Could you filter the data below down to the lines that hold the word "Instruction"?
——
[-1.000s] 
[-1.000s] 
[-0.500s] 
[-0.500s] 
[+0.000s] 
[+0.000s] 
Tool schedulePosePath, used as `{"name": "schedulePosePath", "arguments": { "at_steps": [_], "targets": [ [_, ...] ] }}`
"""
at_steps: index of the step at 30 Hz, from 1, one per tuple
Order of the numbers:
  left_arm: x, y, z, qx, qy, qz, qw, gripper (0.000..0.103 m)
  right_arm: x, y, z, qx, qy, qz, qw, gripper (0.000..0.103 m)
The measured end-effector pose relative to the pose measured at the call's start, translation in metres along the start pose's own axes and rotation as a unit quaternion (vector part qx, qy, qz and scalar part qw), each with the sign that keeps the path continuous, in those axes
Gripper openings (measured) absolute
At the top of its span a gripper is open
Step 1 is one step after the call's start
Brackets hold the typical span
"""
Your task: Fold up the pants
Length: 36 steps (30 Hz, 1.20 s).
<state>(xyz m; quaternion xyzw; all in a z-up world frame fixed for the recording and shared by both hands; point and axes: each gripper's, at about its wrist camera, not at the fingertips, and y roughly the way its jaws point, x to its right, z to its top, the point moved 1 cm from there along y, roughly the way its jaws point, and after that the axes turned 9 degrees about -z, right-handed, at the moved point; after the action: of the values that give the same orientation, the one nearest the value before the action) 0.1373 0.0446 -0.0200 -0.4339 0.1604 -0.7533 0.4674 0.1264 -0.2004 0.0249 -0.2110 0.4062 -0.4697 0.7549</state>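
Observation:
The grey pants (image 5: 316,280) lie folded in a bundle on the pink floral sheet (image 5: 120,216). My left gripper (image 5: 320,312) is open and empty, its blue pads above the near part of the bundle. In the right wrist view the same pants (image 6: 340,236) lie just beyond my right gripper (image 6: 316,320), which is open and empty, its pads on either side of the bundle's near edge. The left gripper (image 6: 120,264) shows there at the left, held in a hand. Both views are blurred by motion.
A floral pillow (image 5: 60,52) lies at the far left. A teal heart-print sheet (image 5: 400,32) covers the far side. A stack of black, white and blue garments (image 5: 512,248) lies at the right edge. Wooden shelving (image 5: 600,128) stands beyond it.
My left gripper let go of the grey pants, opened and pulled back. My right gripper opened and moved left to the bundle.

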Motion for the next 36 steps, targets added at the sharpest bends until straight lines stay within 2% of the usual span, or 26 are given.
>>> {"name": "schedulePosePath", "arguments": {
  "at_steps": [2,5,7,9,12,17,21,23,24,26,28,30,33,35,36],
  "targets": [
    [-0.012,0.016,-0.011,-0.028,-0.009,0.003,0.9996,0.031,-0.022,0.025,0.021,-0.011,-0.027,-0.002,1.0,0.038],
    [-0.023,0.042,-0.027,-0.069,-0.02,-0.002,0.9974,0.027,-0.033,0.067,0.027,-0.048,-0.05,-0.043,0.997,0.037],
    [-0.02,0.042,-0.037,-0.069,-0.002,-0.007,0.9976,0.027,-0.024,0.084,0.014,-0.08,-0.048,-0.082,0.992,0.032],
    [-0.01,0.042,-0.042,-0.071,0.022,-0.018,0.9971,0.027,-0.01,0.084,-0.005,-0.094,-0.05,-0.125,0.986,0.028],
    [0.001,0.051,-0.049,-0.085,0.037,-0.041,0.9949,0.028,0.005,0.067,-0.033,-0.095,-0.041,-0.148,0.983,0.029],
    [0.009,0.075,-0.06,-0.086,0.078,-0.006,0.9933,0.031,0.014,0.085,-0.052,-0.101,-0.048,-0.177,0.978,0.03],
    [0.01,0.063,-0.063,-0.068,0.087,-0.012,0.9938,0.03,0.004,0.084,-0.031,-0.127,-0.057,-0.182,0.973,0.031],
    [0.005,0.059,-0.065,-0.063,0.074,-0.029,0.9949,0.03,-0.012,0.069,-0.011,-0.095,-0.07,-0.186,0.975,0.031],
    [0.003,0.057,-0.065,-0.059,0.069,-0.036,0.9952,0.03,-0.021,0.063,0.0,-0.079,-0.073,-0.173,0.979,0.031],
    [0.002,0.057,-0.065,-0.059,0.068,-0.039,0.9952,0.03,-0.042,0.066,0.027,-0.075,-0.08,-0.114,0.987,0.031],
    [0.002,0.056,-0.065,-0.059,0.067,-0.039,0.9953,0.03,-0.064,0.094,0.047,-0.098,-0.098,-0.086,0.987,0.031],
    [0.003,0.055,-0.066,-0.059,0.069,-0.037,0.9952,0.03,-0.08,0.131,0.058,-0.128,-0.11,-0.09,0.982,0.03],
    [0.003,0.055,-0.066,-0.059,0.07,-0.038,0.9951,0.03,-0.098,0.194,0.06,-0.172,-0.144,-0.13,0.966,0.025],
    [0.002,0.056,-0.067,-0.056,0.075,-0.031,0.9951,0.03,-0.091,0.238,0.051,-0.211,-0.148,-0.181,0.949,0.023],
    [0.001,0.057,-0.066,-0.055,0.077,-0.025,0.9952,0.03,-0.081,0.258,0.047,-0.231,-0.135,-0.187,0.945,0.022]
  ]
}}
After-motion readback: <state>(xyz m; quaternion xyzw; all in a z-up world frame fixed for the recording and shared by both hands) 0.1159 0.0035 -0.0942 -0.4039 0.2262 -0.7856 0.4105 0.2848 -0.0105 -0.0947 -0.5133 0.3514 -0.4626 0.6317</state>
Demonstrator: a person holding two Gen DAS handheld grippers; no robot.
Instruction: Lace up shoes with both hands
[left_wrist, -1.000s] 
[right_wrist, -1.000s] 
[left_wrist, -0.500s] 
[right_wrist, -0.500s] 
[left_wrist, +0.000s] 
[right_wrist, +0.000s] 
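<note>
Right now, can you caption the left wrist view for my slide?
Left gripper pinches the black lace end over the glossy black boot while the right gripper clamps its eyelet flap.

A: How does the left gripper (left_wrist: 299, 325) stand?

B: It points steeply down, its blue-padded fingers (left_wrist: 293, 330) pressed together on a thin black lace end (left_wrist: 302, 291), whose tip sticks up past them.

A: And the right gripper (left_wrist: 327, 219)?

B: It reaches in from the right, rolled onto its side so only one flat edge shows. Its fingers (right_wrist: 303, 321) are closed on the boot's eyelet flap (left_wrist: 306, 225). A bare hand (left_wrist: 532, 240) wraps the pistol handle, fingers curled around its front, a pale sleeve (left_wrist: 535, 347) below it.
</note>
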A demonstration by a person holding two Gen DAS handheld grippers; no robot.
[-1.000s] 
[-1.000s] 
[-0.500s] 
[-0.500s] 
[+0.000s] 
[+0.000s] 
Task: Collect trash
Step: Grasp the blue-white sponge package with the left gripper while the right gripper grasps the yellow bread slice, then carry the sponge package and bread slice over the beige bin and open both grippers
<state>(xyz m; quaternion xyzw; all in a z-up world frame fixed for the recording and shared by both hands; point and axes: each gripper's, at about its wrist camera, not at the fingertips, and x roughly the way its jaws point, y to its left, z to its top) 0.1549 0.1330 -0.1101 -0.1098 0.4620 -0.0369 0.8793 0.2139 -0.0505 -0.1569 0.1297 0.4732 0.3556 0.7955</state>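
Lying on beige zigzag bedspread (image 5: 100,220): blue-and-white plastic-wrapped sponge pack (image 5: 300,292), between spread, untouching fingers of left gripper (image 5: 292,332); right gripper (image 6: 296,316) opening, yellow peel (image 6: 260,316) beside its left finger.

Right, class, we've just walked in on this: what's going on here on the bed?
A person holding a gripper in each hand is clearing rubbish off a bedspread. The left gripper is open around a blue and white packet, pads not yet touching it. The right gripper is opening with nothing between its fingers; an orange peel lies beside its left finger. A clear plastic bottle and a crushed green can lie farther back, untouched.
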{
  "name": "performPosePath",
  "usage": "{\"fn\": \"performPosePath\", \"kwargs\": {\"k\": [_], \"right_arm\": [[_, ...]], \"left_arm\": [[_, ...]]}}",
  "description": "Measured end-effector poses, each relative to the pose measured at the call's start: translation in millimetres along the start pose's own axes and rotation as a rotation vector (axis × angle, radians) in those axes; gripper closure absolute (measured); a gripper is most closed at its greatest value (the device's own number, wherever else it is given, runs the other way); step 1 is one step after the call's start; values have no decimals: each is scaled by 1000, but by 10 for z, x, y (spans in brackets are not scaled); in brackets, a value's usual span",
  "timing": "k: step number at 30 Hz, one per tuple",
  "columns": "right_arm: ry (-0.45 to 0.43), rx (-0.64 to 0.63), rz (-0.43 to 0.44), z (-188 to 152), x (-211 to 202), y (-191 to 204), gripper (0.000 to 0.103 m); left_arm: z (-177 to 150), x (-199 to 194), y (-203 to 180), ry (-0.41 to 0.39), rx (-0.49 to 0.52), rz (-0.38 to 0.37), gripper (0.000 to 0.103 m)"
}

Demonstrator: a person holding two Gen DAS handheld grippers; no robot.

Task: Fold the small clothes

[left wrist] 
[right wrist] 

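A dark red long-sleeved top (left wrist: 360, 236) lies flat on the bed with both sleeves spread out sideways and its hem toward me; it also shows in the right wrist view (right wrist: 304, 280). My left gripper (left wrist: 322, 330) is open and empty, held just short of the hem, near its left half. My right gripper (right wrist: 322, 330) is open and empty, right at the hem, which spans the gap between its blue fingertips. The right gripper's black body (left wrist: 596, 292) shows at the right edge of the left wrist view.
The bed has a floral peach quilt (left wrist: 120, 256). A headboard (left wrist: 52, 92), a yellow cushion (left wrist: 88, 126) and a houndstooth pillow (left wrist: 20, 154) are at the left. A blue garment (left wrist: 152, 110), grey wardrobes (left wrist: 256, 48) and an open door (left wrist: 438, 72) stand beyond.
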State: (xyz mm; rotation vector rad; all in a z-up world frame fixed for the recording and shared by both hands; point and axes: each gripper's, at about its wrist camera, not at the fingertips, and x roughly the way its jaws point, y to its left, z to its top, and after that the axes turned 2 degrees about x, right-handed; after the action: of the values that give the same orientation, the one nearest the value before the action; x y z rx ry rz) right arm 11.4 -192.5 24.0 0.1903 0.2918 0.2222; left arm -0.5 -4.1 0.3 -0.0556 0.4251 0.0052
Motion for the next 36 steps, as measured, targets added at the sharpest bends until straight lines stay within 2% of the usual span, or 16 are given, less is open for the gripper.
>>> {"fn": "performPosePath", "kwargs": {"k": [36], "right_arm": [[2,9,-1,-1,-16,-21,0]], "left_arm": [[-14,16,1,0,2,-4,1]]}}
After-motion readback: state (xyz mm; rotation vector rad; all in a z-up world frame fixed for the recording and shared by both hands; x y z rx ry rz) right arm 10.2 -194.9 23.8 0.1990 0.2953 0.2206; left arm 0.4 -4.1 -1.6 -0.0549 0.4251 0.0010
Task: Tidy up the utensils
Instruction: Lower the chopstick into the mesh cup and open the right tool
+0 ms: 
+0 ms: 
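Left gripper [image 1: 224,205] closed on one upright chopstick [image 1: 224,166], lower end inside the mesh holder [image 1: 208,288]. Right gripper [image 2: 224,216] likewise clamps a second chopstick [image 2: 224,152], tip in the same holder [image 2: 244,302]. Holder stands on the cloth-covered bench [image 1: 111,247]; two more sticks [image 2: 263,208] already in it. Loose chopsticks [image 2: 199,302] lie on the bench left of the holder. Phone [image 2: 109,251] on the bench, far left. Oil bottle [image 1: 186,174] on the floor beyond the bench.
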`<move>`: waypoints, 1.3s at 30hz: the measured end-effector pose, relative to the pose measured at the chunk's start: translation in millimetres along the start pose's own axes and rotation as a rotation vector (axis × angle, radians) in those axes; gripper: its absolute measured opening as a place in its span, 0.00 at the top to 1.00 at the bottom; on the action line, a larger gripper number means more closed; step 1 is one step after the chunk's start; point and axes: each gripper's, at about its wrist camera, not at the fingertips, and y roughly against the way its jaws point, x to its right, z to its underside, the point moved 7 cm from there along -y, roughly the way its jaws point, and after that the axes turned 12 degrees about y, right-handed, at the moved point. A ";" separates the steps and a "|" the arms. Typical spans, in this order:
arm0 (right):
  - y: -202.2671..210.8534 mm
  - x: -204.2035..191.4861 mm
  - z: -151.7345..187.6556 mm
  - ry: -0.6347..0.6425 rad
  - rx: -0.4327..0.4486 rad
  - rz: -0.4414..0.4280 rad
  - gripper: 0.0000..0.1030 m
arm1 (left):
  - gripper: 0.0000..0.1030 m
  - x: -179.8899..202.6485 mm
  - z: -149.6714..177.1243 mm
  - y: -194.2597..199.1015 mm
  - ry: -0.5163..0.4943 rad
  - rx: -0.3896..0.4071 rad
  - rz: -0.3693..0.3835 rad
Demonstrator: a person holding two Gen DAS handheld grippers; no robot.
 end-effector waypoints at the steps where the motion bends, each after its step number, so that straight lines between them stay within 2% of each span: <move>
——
Task output |
Instruction: Lace up shoes with both hands
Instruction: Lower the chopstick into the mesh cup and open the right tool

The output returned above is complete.